▶ _DESCRIPTION OF THE TASK_:
All lines below are to be output exactly as they stand.

▶ _DATASET SECTION_:
=-=-=
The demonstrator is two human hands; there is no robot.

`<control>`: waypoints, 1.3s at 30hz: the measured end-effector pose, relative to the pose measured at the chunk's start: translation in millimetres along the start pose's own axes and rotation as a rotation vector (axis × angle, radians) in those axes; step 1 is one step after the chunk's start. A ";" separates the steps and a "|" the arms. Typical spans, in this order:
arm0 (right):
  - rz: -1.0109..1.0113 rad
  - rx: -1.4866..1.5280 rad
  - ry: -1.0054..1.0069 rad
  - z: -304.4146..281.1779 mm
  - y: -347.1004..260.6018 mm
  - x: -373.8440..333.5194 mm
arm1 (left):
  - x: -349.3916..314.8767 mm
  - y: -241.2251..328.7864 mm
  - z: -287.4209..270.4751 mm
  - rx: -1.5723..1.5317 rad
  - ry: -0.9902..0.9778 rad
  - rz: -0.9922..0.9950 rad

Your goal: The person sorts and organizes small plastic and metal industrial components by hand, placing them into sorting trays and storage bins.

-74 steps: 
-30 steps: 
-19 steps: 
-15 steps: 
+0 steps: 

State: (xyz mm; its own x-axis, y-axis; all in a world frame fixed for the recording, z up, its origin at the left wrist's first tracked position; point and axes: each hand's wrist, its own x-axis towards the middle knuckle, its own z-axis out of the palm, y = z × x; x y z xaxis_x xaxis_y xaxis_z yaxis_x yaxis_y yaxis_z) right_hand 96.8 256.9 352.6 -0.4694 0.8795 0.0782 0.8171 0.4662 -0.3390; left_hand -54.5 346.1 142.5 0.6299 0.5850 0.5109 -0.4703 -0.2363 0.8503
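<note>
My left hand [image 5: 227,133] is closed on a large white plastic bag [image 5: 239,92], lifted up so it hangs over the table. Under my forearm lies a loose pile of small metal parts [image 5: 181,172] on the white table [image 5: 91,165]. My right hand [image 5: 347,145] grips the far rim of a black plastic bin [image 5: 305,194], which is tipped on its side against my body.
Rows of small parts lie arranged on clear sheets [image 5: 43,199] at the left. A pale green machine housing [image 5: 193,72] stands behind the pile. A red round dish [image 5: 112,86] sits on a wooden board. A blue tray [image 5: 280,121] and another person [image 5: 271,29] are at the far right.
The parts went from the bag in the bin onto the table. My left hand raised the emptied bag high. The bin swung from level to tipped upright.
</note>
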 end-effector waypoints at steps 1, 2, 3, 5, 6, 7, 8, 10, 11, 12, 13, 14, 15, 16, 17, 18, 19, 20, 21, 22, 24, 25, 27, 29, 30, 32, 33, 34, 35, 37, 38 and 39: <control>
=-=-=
▶ _RESPONSE TO THE TASK_:
The demonstrator is two human hands; there is no robot.

`<control>`: waypoints, 1.3s at 30hz: the measured end-effector pose, relative to the pose measured at the chunk's start: translation in millimetres along the start pose's own axes and rotation as a rotation vector (axis × angle, radians) in those axes; step 1 is one step after the chunk's start. A ";" separates the steps and a "|" the arms. Typical spans, in this order:
arm0 (right):
  - rz: -1.0109..1.0113 rad
  - rx: -1.4866..1.5280 rad
  - ry: -1.0054..1.0069 rad
  - z: -304.4146..281.1779 mm
  - y: -347.1004..260.6018 mm
  - x: -373.8440..333.5194 mm
arm1 (left):
  - x: -349.3916..314.8767 mm
  - y: -241.2251..328.7864 mm
  - z: -287.4209..270.4751 mm
  - rx: -1.5723..1.5317 rad
  - ry: -0.9902..0.9778 rad
  - rz: -0.9922..0.9950 rad

Your goal: The person sorts and organizes small plastic and metal industrial components by hand, placing them into sorting trays and storage bins.

-74 steps: 
-30 steps: 
-19 steps: 
-15 steps: 
+0 steps: 

State: (xyz mm; its own x-axis, y-axis; all in a world frame fixed for the recording, z up, its origin at the left wrist's first tracked position; point and axes: each hand's wrist, its own x-axis towards the middle knuckle, its own z-axis out of the palm, y = z × x; x y z xaxis_x xaxis_y xaxis_z yaxis_x yaxis_y yaxis_z) right_hand 96.8 256.9 352.6 -0.4694 0.8795 0.0782 0.8171 0.4662 -0.3390; left_hand -54.5 346.1 142.5 0.6299 0.5850 0.5109 -0.4703 -0.2363 0.8503
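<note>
My left hand [image 5: 227,133] is closed on a large white plastic bag [image 5: 239,92], lifted up so it hangs over the table. Under my forearm lies a loose pile of small metal parts [image 5: 181,172] on the white table [image 5: 91,165]. My right hand [image 5: 347,145] grips the far rim of a black plastic bin [image 5: 305,194], which is tipped on its side against my body.
Rows of small parts lie arranged on clear sheets [image 5: 43,199] at the left. A pale green machine housing [image 5: 193,72] stands behind the pile. A red round dish [image 5: 112,86] sits on a wooden board. A blue tray [image 5: 280,121] and another person [image 5: 271,29] are at the far right.
The parts went from the bag in the bin onto the table. My left hand raised the emptied bag high. The bin swung from level to tipped upright.
</note>
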 end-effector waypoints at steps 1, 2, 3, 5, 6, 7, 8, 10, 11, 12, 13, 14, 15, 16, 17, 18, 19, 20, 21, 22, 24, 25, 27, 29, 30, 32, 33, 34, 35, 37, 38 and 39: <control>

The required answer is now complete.